Ani Rivera, left, executive director of Galeria de la Raza, and Lito Sandoval, president of the San Francisco Latino Democratic Club, spoke to the crowd at the Mission rally. Photo: Jane Philomen Cleland

"For decades we've asked people to meet in the Castro to mourn our losses and celebrate our victories," Jones told the B.A.R. as the march was getting underway. "Today we're marching to the Mission to show our solidarity with a community deep in grief. We're here to support what the Latino LGBT community is organizing."

As the march made its way through the adjoining neighborhoods, many passersby applauded. People stood in the windows of their homes waving rainbow flags.

"I'm here because it's a tragedy," said Edgar Littleton, a gay African-American man. "They've been killing gays for hundreds of years, and no one cares. This must stop."

About midway through the march, participants began chanting "Viva, Orlando! Somos Orlando!" (Orlando lives – we are Orlando.)

"It all boils down to love," said Steve Ibarra, a gay man who declined to share his age. "Love is at the core of our behavior and understanding. If we can just be the love we want to see in the world, the world would be peaceful and loving."

Those sentiments were echoed repeatedly as the speakers began their program in front of Galeria De La Raza. The ceremony began with a prayer for peace, healing, and remembrance by Estela Garcia and the Two Spirit Drummers.

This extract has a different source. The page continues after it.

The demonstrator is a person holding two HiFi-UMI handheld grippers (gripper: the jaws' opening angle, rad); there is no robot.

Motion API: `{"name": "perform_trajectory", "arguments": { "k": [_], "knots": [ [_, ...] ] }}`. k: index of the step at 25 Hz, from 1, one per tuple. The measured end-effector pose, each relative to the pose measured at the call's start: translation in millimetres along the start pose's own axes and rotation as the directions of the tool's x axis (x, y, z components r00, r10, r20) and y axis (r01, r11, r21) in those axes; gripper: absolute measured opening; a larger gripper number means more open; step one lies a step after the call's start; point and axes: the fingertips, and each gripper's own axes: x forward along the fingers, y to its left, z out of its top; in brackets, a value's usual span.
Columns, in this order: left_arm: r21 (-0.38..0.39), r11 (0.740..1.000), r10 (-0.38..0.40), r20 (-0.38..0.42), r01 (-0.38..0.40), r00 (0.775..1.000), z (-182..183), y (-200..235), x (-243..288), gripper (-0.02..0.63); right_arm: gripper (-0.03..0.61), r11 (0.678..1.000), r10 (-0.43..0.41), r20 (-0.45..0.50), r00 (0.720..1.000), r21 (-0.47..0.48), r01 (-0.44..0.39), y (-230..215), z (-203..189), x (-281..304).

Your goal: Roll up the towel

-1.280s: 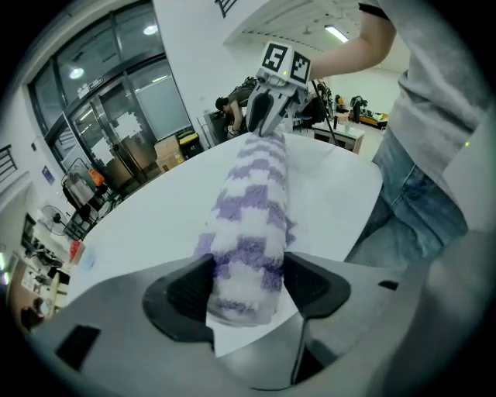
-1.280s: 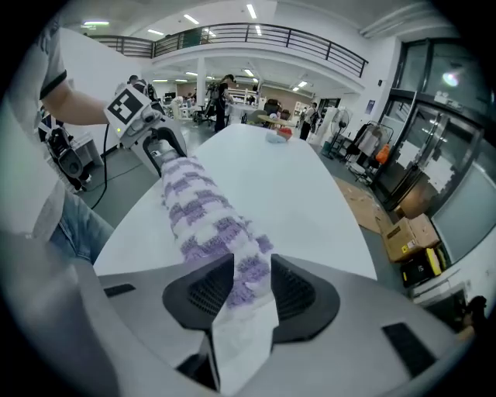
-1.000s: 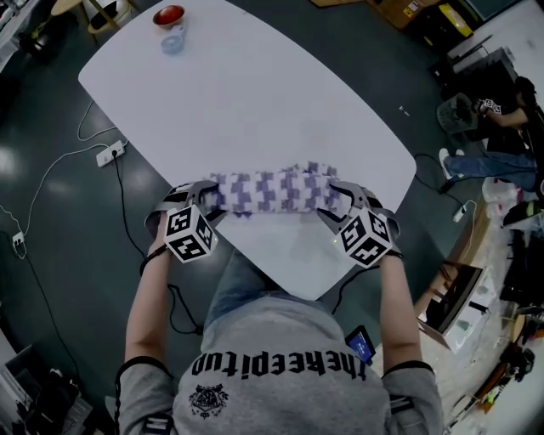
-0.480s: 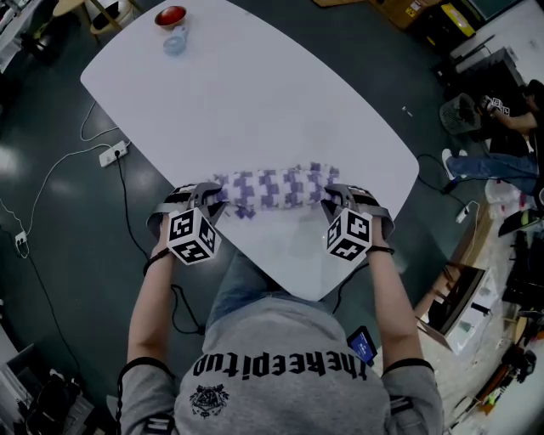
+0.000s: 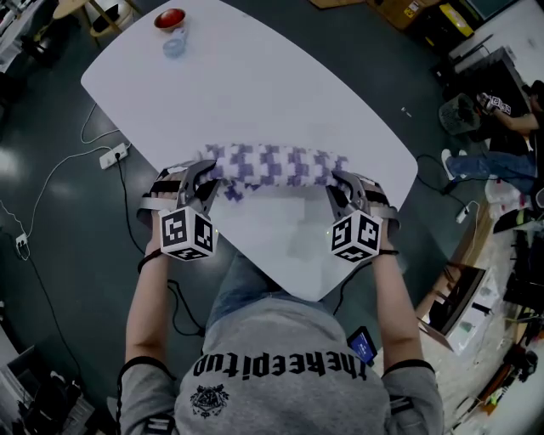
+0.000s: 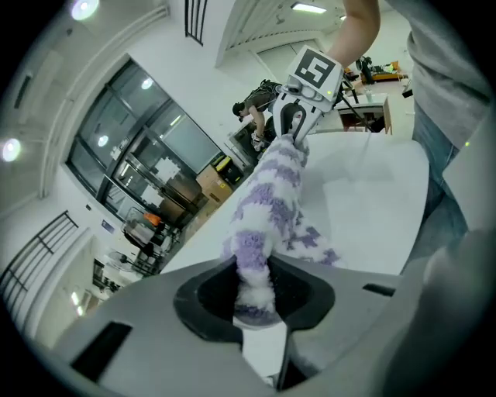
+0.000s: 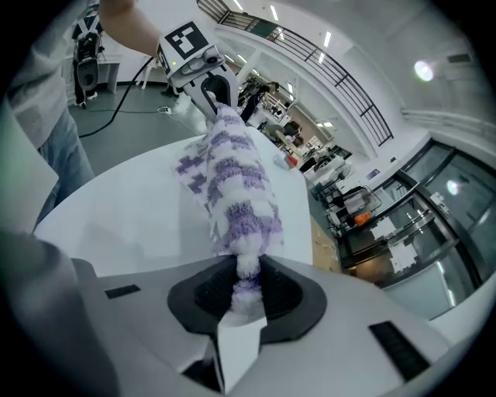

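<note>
A purple-and-white checked towel (image 5: pixel 272 164), bunched into a long band, stretches between my two grippers over the white table (image 5: pixel 255 85). The left gripper (image 5: pixel 206 174) has the towel's left end between its jaws, which are closing and pinch the fabric (image 6: pixel 267 209). At the other end, the right gripper (image 5: pixel 340 180) is also closing, with the towel (image 7: pixel 232 186) squeezed between its pads. A loose flap hangs under the band near the left end. Each gripper view shows the opposite gripper, the right one (image 6: pixel 298 116) and the left one (image 7: pixel 209 89), at the far end of the towel.
A red bowl (image 5: pixel 169 17) and a small clear cup (image 5: pixel 173 41) stand at the table's far corner. A power strip (image 5: pixel 111 154) with cables lies on the floor at left. The table's near edge runs just below the grippers, against the person's lap.
Both grippers went from wide open beside the towel's ends to closed on them. They have lifted the towel and carried it a little farther from the near edge.
</note>
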Motion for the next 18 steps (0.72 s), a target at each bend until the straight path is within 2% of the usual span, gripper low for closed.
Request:
{"name": "perform_trajectory", "arguments": {
  "k": [2, 5, 7, 10, 12, 16, 18],
  "knots": [
    [0.035, 0.996, 0.081, 0.008, -0.081, 0.997, 11.0, 15.1, -7.4, 0.087, 0.072, 0.998, -0.058, 0.024, 0.998, 0.000, 0.058, -12.7, 3.5, -9.7],
    [0.115, 0.972, 0.201, 0.034, -0.204, 0.979, 20.5, 21.6, -18.3, 0.087, 0.072, 0.990, -0.140, 0.055, 0.989, -0.001, 0.141, -20.4, 6.6, -21.8],
    [0.147, 0.963, 0.223, 0.046, -0.227, 0.974, 22.6, 21.4, -21.0, 0.087, 0.072, 0.987, -0.158, 0.061, 0.986, 0.001, 0.158, -25.2, 7.6, -23.4],
    [0.142, 0.981, 0.126, 0.039, -0.131, 0.991, 21.6, 18.7, -19.4, 0.089, 0.074, 0.995, -0.096, 0.040, 0.995, 0.001, 0.096, -32.0, 7.1, -20.3],
    [0.138, 0.989, 0.043, 0.024, -0.045, 0.999, 17.3, 0.1, -20.9, 0.089, 0.074, 1.000, -0.028, 0.019, 0.999, -0.004, 0.028, -17.8, 2.0, -20.1],
    [0.101, 0.991, -0.093, -0.005, 0.093, 0.996, -1.1, -87.7, -28.8, 0.091, 0.074, 0.996, 0.095, -0.018, 0.995, -0.001, -0.095, 66.0, -25.4, -26.0],
    [0.092, 0.986, -0.138, -0.015, 0.139, 0.990, -4.5, -114.4, -30.7, 0.092, 0.077, 0.990, 0.138, -0.028, 0.990, 0.005, -0.138, 92.7, -35.6, -29.8]
  ]
}}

Lito Sandoval, president of the San Francisco Latino Democratic Club, noted that Latinos and other communities of color often face discrimination and exclusion, even within the LGBTQ sphere.

"We are devastated over the loss of 49 queer, and trans Latinos and Afro Americans," Ani Rivera, executive director of Galeria de la Raza, said, speaking from the podium. "We are here today in solidarity. Our communities often have to make separate nightclubs – even in LGBT communities our spaces like Esta Noche are routinely shut down because of escalating gentrification."

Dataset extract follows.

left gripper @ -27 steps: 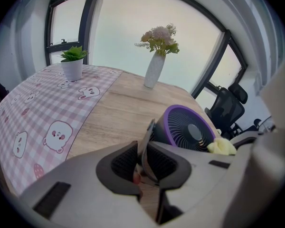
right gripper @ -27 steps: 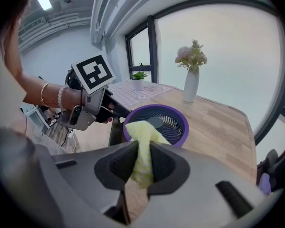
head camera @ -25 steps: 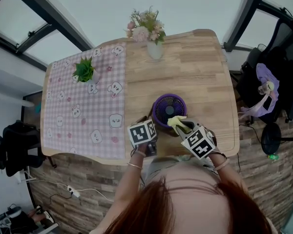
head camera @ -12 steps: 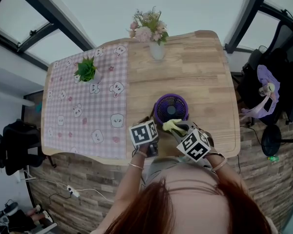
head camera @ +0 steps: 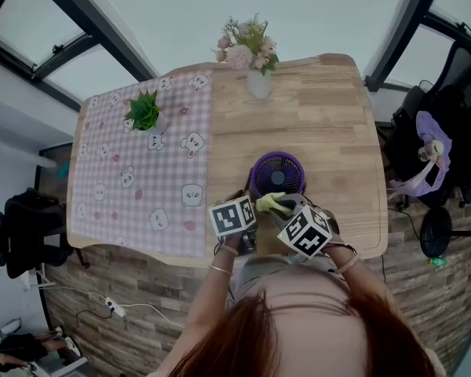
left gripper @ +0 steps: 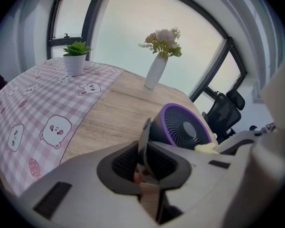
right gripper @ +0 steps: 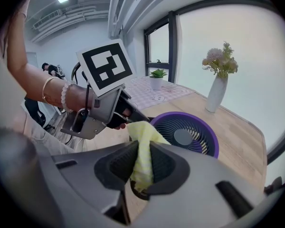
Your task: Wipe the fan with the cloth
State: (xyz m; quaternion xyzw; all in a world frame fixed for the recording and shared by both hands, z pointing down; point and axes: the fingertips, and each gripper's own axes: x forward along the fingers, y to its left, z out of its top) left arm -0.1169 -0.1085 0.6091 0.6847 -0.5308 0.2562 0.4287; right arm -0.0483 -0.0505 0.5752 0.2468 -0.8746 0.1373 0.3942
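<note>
The fan [head camera: 276,175], round with a purple rim and facing up, sits on the wooden table [head camera: 330,124] near its near edge, right of the pink checked table cover [head camera: 133,179]. The left gripper [left gripper: 143,151] is clenched on a thin dark edge at the fan's near-left side, its jaws pressed against that edge from both sides. The right gripper [right gripper: 141,167] grasps the yellow cloth [right gripper: 143,139], which bunches up between its jaws and pokes out beyond them. In the head view the cloth [head camera: 272,203] lies at the fan's near rim, just right of the left gripper. A vase of flowers [head camera: 257,81] stands at the far edge, and a potted plant [head camera: 145,115] on the cover far left.
</note>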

Esta Noche was a popular queer Latino club at 16th and Valencia streets that closed in 2014 – the space is now a trendy straight watering hole called Bond bar. Drag queen Persia, a regular performer at Esta Noche, performed during the program. She danced her way from the podium down into the crowd and hugged several attendees.

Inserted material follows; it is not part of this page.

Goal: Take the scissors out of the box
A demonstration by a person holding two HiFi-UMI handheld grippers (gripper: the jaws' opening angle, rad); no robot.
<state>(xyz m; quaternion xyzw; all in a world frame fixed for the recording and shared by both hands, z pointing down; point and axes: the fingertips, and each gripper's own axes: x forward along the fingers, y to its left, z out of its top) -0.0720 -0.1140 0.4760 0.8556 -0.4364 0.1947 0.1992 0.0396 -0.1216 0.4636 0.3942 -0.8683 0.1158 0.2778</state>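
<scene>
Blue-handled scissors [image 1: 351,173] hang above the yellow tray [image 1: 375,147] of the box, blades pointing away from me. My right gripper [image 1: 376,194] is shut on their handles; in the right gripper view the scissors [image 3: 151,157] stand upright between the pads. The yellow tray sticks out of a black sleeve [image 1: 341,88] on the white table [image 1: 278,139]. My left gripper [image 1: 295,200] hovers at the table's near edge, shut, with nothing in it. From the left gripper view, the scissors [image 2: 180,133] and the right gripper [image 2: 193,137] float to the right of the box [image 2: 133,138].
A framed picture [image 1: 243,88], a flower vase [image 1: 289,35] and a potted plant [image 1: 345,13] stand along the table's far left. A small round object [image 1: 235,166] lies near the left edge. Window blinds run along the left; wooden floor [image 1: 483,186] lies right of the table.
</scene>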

Several speakers decried the attempts by mainstream media to make the Orlando murders about the war on Islamic terrorism – the shooter, Omar Mateen, 29, was an American citizen of Afghan descent. They noted that Islam does not condone violence.

Alex. U. Inn, a popular African-American drag king, broke down into tears as he took the podium. Inn noted that fellow drag king Kimberly "KJ" Morris was among the dead at Pulse.

"If we could all say I love you to each other when we see each other," Inn said as his voice cracked, "we can change the world from hate to love just by our spirit."

Gay District 9 Supervisor David Campos, who represents the Mission, is working to erect a memorial to the Pulse shooting victims at Harvey Milk Plaza in the Castro.

On Monday, gay Supervisor Scott Wiener, who represents the Castro, told the B.A.R. that he envisions a community process for any memorial, but that he and others are supportive of it.